### Data shown
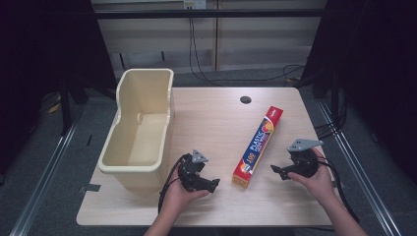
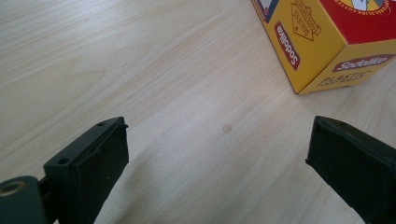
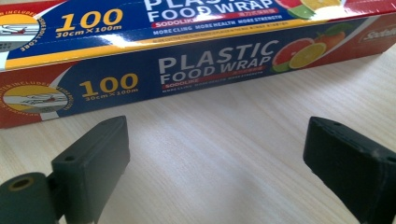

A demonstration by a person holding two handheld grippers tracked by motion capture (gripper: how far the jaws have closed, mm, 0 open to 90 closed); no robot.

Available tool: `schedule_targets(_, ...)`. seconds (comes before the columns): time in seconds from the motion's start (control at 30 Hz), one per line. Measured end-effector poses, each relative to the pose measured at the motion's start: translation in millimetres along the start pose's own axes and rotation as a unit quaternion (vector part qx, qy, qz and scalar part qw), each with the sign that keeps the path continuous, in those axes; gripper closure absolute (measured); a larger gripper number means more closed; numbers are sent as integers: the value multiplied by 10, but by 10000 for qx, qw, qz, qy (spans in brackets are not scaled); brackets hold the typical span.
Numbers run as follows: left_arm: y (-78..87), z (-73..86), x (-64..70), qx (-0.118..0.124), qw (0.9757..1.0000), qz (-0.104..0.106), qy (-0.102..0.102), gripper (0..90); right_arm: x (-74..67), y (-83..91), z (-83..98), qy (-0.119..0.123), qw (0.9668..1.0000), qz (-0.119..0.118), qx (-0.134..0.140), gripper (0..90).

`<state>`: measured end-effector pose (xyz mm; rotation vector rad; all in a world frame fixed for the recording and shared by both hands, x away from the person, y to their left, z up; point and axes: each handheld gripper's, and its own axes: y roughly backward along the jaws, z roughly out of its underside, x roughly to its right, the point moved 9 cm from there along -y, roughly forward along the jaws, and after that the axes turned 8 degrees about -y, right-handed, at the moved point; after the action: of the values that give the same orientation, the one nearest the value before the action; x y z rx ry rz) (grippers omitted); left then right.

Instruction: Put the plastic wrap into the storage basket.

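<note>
Two grippers flank one box of plastic food wrap (image 1: 257, 147) in the high view, probably so that each can come at it from its own side: the left gripper (image 1: 215, 184) sits just left of the box's near end and the right gripper (image 1: 275, 169) just right of it, both apart from the box. One cream tub (image 1: 140, 129) stands well to the left of the box at the table (image 1: 211, 113) edge, open side up, likely a place to drop things. One dark hole (image 1: 245, 100) lies beyond the box. In the left gripper view the two jaws stand wide apart with nothing between them, and the box's yellow end corner (image 2: 327, 42) lies ahead and to one side. In the right gripper view the jaws likewise gape empty, facing the box's long printed side (image 3: 196, 60) squarely, near but not touching.
</note>
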<state>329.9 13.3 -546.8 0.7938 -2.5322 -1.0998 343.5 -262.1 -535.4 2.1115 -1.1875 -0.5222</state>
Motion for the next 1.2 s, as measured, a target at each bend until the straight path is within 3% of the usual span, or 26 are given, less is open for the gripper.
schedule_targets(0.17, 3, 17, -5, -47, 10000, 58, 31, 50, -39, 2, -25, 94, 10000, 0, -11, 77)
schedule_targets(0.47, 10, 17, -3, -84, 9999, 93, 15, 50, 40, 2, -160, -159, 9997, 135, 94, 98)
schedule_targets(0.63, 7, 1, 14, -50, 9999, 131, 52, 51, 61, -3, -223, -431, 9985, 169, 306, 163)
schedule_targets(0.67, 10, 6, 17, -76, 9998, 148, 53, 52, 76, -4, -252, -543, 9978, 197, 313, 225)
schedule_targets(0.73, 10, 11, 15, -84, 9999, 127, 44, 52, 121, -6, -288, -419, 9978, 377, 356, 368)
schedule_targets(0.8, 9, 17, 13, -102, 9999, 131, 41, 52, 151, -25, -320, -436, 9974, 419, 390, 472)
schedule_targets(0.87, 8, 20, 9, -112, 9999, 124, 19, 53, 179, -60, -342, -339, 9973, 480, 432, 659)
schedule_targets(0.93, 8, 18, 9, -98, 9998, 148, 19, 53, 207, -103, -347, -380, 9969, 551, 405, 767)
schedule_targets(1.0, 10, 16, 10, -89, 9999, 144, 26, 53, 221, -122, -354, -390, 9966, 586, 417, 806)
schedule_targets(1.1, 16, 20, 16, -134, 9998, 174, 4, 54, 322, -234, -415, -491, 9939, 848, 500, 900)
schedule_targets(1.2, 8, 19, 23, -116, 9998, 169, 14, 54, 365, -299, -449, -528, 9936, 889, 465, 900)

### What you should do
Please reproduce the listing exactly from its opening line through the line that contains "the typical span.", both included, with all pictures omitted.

### Problem solution
A demonstration by a person holding two handheld grippers tracked by motion capture (gripper: how far the jaws have closed, mm, 0 open to 90 closed); no robot.

Available tool: `schedule_targets(_, ...)`. seconds (comes before the columns): time in seconds from the motion's start (control at 30 Hz), one per line. Measured end-effector poses, each relative to the pose measured at the motion's start: translation in millimetres along the start pose's own axes and rotation as a unit quaternion (vector part qx, qy, qz and scalar part qw), each with the sign that keeps the path continuous, in those axes; gripper closure absolute (measured); a larger gripper number means more closed; numbers are sent as integers: the value multiplied by 10, but by 10000 for qx, qw, qz, qy (spans in brackets are not scaled); brackets hold the typical span.

This exercise is done.